Eye View 

by David Charbonneau


Dying car era may cripple middle class, but at least they'll be healthy


July 12, 2005
Kamloops Daily News


We pay dearly for our cars.

We spend more on automobiles than we spend on health care,
according to a report called Reality Check: The Canadian
Review of Well Being.  In 2002, we spent $112 billion on
health care.  Compare that with the $118 billion spent to
own, operate, license, and register vehicles.

We spend about twice as much on vehicles as we spend on
groceries.  Governments spend most of their transportation
budgets ($13 billion) on building and maintaining highways.

Canadians spend 30 per cent of their income to purchase and
operate cars.  Add to that the emotional cost of 3,000
deaths to surviving friends and families and the loss of
wages caused by 230,000 injuries caused by motor vehicle
accidents.

Then there are the indirect 5,000 deaths caused by vehicle
pollution and even more deaths caused from obesity because
we must drive instead of walk or bicycle.

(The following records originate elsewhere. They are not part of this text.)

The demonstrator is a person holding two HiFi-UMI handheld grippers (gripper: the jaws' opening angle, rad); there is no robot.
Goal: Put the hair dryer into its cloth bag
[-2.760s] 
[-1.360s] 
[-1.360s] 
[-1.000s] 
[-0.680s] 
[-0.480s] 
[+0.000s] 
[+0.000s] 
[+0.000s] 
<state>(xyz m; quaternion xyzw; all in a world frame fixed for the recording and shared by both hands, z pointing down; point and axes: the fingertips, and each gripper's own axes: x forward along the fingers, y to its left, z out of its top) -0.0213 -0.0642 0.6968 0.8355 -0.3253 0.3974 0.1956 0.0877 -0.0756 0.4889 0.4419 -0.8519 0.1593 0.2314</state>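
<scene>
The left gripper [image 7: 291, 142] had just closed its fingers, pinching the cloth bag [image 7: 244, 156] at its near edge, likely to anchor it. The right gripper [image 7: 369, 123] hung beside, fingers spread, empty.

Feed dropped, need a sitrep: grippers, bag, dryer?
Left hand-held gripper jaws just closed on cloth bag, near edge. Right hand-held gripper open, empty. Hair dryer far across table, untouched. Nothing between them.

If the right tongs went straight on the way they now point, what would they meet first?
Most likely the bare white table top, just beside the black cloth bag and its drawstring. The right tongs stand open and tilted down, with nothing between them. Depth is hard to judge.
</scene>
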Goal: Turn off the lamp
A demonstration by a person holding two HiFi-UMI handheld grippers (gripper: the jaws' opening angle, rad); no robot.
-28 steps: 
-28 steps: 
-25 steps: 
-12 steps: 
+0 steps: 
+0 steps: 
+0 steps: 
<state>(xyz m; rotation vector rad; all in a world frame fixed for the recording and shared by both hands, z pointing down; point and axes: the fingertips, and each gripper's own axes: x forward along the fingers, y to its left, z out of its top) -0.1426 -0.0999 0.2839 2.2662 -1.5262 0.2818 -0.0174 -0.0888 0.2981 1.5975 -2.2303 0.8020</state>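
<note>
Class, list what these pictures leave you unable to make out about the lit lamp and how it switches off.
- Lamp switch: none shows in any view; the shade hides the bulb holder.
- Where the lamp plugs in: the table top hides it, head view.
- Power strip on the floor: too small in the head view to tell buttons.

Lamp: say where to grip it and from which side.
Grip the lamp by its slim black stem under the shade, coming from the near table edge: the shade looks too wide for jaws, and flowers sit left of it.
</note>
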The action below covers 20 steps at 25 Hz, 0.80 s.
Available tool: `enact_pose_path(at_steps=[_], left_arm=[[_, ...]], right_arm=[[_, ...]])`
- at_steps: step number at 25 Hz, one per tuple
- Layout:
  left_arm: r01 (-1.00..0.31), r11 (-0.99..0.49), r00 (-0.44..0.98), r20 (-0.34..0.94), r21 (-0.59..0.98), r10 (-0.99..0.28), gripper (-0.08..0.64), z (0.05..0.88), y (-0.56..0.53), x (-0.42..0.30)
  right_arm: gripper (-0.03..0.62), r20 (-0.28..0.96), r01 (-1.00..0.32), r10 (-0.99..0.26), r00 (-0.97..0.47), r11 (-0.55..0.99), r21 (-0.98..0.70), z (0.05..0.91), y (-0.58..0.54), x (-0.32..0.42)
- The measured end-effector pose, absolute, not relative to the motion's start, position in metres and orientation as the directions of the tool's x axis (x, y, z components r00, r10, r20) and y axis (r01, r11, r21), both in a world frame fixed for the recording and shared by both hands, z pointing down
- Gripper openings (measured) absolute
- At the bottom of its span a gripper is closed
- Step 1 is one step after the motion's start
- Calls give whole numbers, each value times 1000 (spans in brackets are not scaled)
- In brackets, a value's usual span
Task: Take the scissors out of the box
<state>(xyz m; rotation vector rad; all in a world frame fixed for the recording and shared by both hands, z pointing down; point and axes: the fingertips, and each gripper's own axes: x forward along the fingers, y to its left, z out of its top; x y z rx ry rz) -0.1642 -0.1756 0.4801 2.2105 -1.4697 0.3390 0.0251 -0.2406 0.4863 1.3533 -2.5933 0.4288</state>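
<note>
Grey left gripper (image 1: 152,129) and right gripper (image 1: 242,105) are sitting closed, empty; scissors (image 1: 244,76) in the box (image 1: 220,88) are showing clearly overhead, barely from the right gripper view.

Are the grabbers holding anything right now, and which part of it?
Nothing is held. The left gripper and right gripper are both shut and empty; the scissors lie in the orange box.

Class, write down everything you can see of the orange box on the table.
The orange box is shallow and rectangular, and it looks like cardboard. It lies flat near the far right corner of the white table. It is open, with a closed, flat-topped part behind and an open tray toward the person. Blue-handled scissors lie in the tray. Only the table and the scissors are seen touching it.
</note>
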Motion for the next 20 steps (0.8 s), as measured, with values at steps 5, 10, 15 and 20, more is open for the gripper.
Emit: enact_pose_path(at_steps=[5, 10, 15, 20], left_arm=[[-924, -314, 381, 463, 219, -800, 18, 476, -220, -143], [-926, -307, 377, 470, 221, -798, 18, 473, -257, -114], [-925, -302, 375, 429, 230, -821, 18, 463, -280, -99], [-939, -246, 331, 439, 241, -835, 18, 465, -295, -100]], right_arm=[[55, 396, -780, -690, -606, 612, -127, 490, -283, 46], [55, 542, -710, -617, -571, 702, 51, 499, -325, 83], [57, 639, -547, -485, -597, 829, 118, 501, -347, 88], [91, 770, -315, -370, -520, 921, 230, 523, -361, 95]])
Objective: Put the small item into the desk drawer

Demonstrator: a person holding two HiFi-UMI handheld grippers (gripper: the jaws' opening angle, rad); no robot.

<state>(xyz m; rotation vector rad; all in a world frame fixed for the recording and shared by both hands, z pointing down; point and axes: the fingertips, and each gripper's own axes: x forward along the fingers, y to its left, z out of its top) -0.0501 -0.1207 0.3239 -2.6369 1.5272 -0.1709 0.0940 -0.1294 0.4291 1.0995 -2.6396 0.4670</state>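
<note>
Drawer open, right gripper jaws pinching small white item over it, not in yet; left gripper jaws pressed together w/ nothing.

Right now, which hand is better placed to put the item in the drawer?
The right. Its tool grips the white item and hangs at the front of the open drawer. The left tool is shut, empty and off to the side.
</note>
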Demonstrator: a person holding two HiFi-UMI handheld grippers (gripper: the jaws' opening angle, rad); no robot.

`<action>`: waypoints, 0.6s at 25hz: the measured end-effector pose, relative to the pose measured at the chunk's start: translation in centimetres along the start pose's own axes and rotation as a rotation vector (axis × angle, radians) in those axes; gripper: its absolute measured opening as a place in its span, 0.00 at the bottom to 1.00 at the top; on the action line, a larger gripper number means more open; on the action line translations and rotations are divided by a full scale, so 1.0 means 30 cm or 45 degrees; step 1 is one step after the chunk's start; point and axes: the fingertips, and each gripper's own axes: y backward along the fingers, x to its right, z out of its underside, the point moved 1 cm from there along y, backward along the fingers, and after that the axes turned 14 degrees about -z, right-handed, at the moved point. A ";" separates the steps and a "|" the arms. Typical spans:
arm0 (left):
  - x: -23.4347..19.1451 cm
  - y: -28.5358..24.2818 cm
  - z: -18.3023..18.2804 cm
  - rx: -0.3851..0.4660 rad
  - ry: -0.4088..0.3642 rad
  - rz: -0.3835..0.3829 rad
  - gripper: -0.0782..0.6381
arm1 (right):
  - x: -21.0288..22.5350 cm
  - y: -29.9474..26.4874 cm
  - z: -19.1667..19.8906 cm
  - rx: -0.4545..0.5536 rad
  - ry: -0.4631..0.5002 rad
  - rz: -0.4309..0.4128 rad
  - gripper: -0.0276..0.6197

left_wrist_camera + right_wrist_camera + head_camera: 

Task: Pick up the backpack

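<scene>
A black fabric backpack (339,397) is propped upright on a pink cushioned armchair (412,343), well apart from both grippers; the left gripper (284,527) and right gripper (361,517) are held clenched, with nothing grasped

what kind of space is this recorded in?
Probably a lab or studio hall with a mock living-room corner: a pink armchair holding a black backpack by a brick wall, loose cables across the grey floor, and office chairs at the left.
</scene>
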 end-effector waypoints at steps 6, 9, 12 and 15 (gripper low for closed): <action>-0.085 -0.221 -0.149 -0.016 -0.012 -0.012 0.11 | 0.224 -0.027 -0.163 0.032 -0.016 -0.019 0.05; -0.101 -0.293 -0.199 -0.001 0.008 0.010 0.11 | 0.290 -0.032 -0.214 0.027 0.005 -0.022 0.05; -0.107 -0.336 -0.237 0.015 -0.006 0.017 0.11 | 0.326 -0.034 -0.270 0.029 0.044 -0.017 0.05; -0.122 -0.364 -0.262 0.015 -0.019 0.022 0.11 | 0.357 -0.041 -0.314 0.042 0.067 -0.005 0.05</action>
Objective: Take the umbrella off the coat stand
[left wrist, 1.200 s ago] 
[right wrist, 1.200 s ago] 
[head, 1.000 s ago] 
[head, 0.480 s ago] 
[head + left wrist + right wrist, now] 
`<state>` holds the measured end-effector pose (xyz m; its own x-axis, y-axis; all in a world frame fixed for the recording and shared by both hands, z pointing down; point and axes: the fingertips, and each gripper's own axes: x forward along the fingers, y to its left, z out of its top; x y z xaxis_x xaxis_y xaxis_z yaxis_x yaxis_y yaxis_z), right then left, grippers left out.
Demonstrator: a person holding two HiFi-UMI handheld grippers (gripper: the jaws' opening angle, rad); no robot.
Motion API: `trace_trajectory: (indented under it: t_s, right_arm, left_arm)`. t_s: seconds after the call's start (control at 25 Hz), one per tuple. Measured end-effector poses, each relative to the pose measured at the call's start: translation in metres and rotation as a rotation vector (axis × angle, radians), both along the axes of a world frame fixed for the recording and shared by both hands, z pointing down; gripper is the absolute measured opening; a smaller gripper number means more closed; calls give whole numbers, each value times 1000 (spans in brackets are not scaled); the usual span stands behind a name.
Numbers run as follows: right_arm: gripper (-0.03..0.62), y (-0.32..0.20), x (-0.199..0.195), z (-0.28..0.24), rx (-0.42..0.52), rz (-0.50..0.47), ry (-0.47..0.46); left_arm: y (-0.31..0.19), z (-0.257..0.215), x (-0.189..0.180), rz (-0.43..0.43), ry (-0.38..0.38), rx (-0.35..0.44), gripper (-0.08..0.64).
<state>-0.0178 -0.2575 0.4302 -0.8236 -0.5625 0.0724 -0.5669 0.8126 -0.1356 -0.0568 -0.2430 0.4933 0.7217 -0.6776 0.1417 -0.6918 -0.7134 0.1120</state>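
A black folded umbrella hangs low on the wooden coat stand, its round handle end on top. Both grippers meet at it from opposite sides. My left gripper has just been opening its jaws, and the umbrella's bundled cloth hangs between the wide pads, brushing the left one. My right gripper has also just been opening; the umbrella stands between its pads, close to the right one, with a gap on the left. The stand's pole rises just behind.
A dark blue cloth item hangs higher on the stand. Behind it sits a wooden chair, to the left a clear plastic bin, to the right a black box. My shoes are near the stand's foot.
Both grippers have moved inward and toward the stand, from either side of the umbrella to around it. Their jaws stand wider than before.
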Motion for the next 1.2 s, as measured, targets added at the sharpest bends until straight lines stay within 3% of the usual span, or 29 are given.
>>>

There's not much choice.  Cities are designed around the
car.  In many of Kamloops' communities, you can't find a
convenience store within a short walk.  You have to get in
your car to shop, go to work, and drive the kids to
activities.

Not only has the car shaped our living space of our cities,
it has shaped our very society.  Early in the last century,
the "Fordist" model, named after Henry Ford, helped raise
the standard of living of a large segment of society to
create a mushrooming middle class. 

Ford sensibly reasoned that his factory workers should make
enough money to buy his cars,  otherwise he couldn't sell
the volume of cars necessary to make automation profitable. 

Fordism aided in the growth of the three pillars of society
- - big labour, big business, and big government.   It gave
rise to the power of organized workers, benevolent
capitalism, the spread of wealth through disposable income,
and proactive governments.

Fordism helped suppress communism.  The growth of the middle
class demonstrated that capitalism could lift the poor from
their condition of poverty.  According to communism, the
condition of common workers could only be improved through a
revolution.

The resulting stable political system created an illusion of
opportunity for citizens through hard work, and the goal of
equality of nations through institutions like the United
Nations and the World Trade Organization.

But the Fordist Model and the middle class it created are
now fading.  Since the 1970s, capitalism has become leaner
and meaner in order to produce more profits through
efficiency.  Efficiencies have come at the expense of
salaries and the standard of living of average workers.

As the lights dim on the car era, wages have been driven
down by a race to the bottom.  Deregulation, free trade and
rapid technological changes have created so-called
"millennial capitalism."

Car manufacturers have abandoned Fordism.  The exceptions,
like General Motors, are facing financial troubles because
of the high costs of health insurance to their workers,
estimated at $1500 per vehicle sold.  Canadian GM plants are
more productive, in part, because health care covered by our
public system.

The Fordist model bypassed non-industrialized countries. 
The closest thing to benevolent capitalism that citizens of
majority world saw was magnanimous gestures of their
extravagant sheiks and royal families who sold oil to the
motorized western world.

While benevolent capitalism is withering in the
industrialized worlds, many emerging countries are coming
out of centuries of despotism and colonialism.

Now China repeats the mistake of the western world by
creating a car culture.  The accelerating Chinese car
society will raise the price of oil to the point that only
the most wealthy can drive.

The increased use of oil in emerging countries will
accelerate the demise of the car.  In a few decades, cities
will revert back to pre-automobile times.  Public spaces
will no longer be determined by the car.  Society will no
longer be shaped by Fordism.

The demise of the car era will be a mixed blessing.  We will
be more fit after we get out of our cars and walk.  But we
might not be more healthy.  Greedy millennial capitalism
will force the privatization of health care.  A dwindling
middle class will mean more poverty.

You would never know that the car era is dying from looking
at newspaper advertising sections devoted entirely to cars. 
They are filled with sheet metal sculptures to match our
every fantasy.

Soon, all the pretty cars will become symbols of a misspent
past.  They will make wonderful lawn ornaments.